Include/internal/pycore_lock.h
cpython 3.14 @ ab2d84fe1023/Include/internal/pycore_lock.h
pycore_lock.h defines the three synchronization primitives that underpin CPython's free-threaded build: PyMutex, PyRWMutex, and PyEvent. None of these are available in the GIL build. They are conditionally compiled under Py_GIL_DISABLED and are invisible to extension authors working against the stable ABI, which is why they live in Include/internal/ behind the Py_BUILD_CORE gate.
The design philosophy follows Linux's futex model rather than wrapping POSIX primitives. Each PyMutex is a single uint8_t. The common case, an uncontended lock, is handled entirely by an atomic compare-and-swap in the inlined fast path and never touches the kernel. Only when a thread actually blocks does the runtime call into _PyParkingLot_Park, which suspends the calling thread on a hash-table bucket keyed by the mutex address. This keeps the uncontended cost near that of a CAS while still providing correct blocking semantics under contention.

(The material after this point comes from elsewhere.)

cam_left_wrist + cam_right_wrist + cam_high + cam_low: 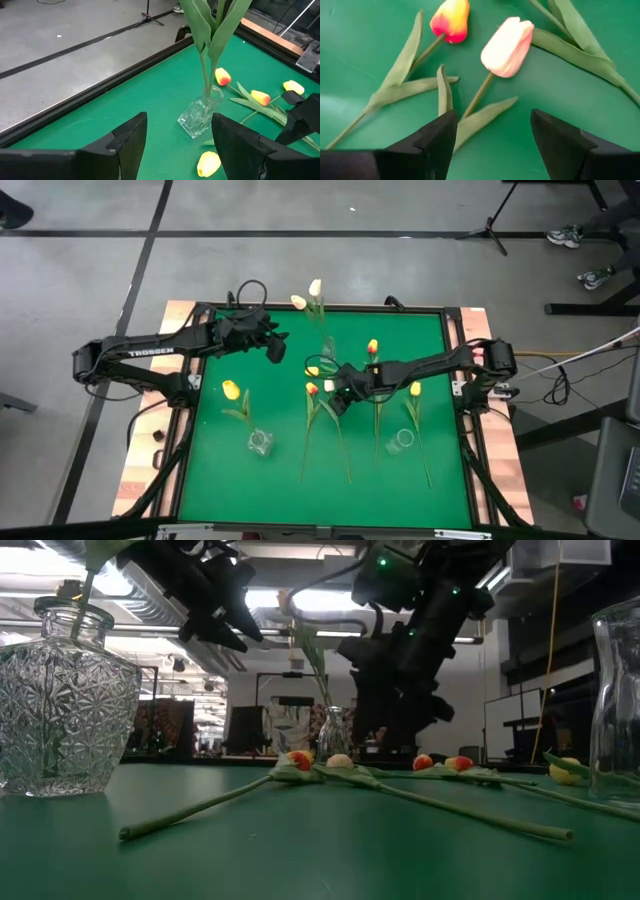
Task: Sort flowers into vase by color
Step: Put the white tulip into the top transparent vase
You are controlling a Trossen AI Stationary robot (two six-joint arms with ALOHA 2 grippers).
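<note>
The left arm reaches in from the left side, its left gripper (277, 345) raised near the far edge, fingers apart. The right arm stretches toward the middle, its right gripper (335, 402) low, fingers spread wide.

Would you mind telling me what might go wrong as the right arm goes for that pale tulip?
1. The right gripper hangs open over the creamy white tulip, whose leaves overlap the orange-red tulip's; closing may snag both.
2. Stems cross on the green mat, so lifting one could drag others.
3. The left gripper hovers near the small glass vase, which could tip.
</note>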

PyRWMutex extends the idea to shared/exclusive access with writer priority. Writers set a pending-writer flag before blocking, which prevents new readers from acquiring the lock and avoids writer starvation. PyEvent is a one-shot signaling primitive: it starts unset, transitions to set exactly once, and any thread that calls PyEvent_Wait after the transition returns immediately. Both PyRWMutex and PyEvent are built on top of PyMutex internally.
Map
| Lines | Symbol | Role | gopy |
|---|---|---|---|
| 1-30 | include guards, Py_BUILD_CORE check, includes | Header boilerplate; pulls in pycore_time.h for timeout type | n/a |
| 31-60 | PyMutex, _PyMutex_Lock, _PyMutex_Unlock, _PyMutex_LockTimed | One-byte mutex with fast CAS path and timed-lock variant | n/a |
| 61-100 | PyRWMutex, _PyRWMutex_RLock, _PyRWMutex_RUnlock, _PyRWMutex_Lock, _PyRWMutex_Unlock | Reader-writer lock with writer-priority blocking | n/a |
| 101-130 | PyEvent, PyEvent_Set, PyEvent_Wait, PyEvent_WaitTimed | One-shot signaling event; PyEvent_Wait returns immediately if already set | n/a |
| 131-160 | _PyMutex_LockSlow, _PyMutex_UnlockSlow | Out-of-line slow paths called when the fast CAS fails | n/a |
| 161-180 | _Py_LOCKWORD_* constants, state bit layout comments | Bit definitions for the internal lock-word state machine | n/a |
Reading
PyMutex layout and fast-path operations (lines 31 to 60)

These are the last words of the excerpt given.